Scenario-Based XYZ Pte Ltd is a company dealing with digital products and has about 800 million followers internationally which it regularly broadcasts news to via Twitter. They want to create a link shortener that allows them to maximise their understanding of their followers via statistics. Describe how you would advise them to proceed technically considering they can only provide a basic Linux-based server.
Please provide:
- A list of your perceived requirements
- A list of your derived technical requirements
- Description of platform infrastructure/third party software including justifications
- Description of business logic (including link shortening mechanism)
- Any other clarifications
Remember to keep their business objectives in mind!
To detract from the question, Twitter actually provides outbound link analytics as a service
https://analytics.twitter.com/about !
Perceived requirements:
The main objective of the client is to be able to understand their followers' attributes and behaviour after reading a tweet.

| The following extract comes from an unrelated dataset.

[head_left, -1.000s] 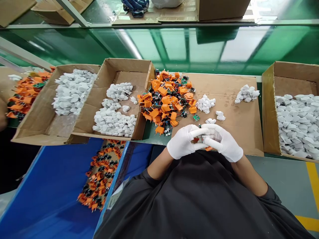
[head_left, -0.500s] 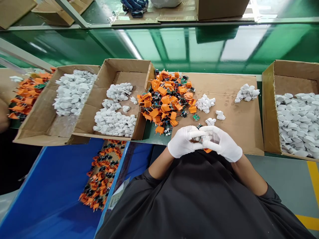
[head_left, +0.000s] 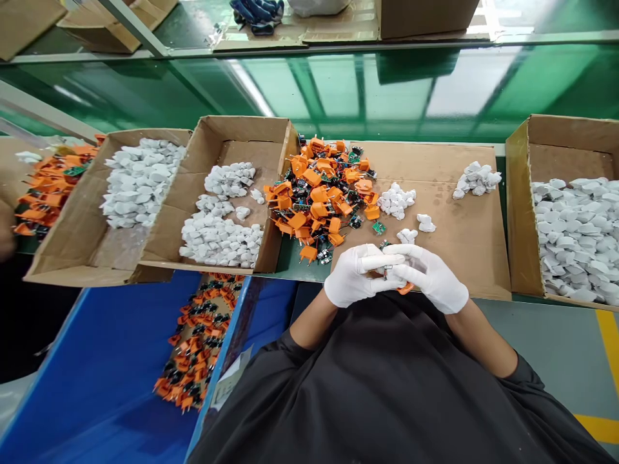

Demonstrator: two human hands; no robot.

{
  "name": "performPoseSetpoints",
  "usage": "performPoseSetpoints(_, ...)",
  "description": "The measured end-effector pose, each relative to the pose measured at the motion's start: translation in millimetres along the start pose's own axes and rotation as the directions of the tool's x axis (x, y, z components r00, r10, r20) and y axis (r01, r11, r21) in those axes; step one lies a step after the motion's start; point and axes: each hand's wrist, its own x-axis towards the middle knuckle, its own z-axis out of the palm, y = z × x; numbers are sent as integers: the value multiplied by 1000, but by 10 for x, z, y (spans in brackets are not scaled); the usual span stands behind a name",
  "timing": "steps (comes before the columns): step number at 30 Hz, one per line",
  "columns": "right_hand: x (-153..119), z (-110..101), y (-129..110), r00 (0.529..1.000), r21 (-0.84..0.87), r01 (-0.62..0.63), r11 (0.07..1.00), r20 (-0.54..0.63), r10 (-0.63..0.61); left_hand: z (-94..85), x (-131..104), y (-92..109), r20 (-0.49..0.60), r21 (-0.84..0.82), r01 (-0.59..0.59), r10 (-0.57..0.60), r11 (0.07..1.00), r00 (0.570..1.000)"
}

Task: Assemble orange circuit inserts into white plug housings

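Observation:
Both of my hands wear white gloves and meet in front of my chest, at the near edge of the cardboard sheet. The fingers of my left hand (head_left: 355, 277) are closed around a small circuit board (head_left: 386, 272), mostly hidden between the gloves. My right hand (head_left: 439, 281) is closed on an orange plug housing (head_left: 405, 289), which shows below its fingers. Whether board and housing are joined I cannot tell. Just beyond the hands lie small white pieces (head_left: 407, 236) and a loose green circuit board (head_left: 378, 227).
A heap of orange plugs with circuit boards (head_left: 319, 200) lies left of the cardboard sheet (head_left: 464, 238). Cardboard boxes of white pieces stand left (head_left: 273, 251) and right (head_left: 520, 212). A blue bin (head_left: 111, 361) holds more orange plugs. Another person's blurred hand (head_left: 6, 232) is at far left.
The fingers have shifted slightly around the held parts, and more of the orange housing shows under the right hand. The view has moved a little.

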Motion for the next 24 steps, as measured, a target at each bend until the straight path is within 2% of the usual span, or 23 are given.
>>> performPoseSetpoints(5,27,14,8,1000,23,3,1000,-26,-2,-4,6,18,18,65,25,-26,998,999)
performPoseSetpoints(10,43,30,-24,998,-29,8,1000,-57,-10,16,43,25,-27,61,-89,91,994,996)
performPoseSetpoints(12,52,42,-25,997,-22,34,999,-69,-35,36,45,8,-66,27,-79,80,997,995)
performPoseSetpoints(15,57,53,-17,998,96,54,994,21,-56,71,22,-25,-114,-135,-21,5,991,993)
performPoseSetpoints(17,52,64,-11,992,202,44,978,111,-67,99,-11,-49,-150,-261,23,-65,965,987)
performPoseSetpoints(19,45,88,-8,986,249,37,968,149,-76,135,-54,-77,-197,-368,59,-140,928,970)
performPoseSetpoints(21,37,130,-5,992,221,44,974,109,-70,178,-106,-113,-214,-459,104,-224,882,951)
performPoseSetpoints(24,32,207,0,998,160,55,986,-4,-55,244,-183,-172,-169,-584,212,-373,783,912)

The client wants a simple proof-of-concept rather than a full blown implementation
Shortened URLs should be non-expiring
Shortened URLs should be as short as possible
Shortened URLs are write-once, read-often
Technical requirements:
The proof-of-concept has to maintain a one-one mapping of destination URLs to shortened keys
The proof-of-concept's design has to keep in mind high availability and redundancy but does not have to have that in implementation
Description of platform infrastructure:
The design will assume a (consistent hashing) distributed key-value store such as Amazon DynamoDB or Cassandra - reason being we don't need the relational properties, and DynamoDB is easier to scale.
Write-once, read-often has implications on the design of the system: split the URL generation endpoint from the redirection endpoint.
Analytics are done by mining the server access logs: should be much more performant than logging from the application server. Also decouples datamining from application serving
Business Logic:
1. Check user credentials (not implemented)
2. Validate destination_url
Begin (pseudo) Transaction - boto3 doesn't do real transactions unlike Java's AWS library
3. Retrieve last_stored_id from metadata table
4. Attempt to write last_stored_id(+1): destination_url to short_urls table
5. If successful, increment last_stored_id and update value in metadata table
5.1 If unsuccessful, retry from 3.
End (pseudo) Transaction
6. Return short_url to the caller
It's alright to play a little loose with last_stored_id, as the only thing we are concerned about is
not ending up overriding an existing short_url. This is enforced already by the database putItem call,
so the last_stored_id is just to make sure we don't have to try all the keys starting from 0.
If it is imperative for every short_url to be consecutive integers then consider writing a semaphore
to put a lock on the last_stored_id in the database.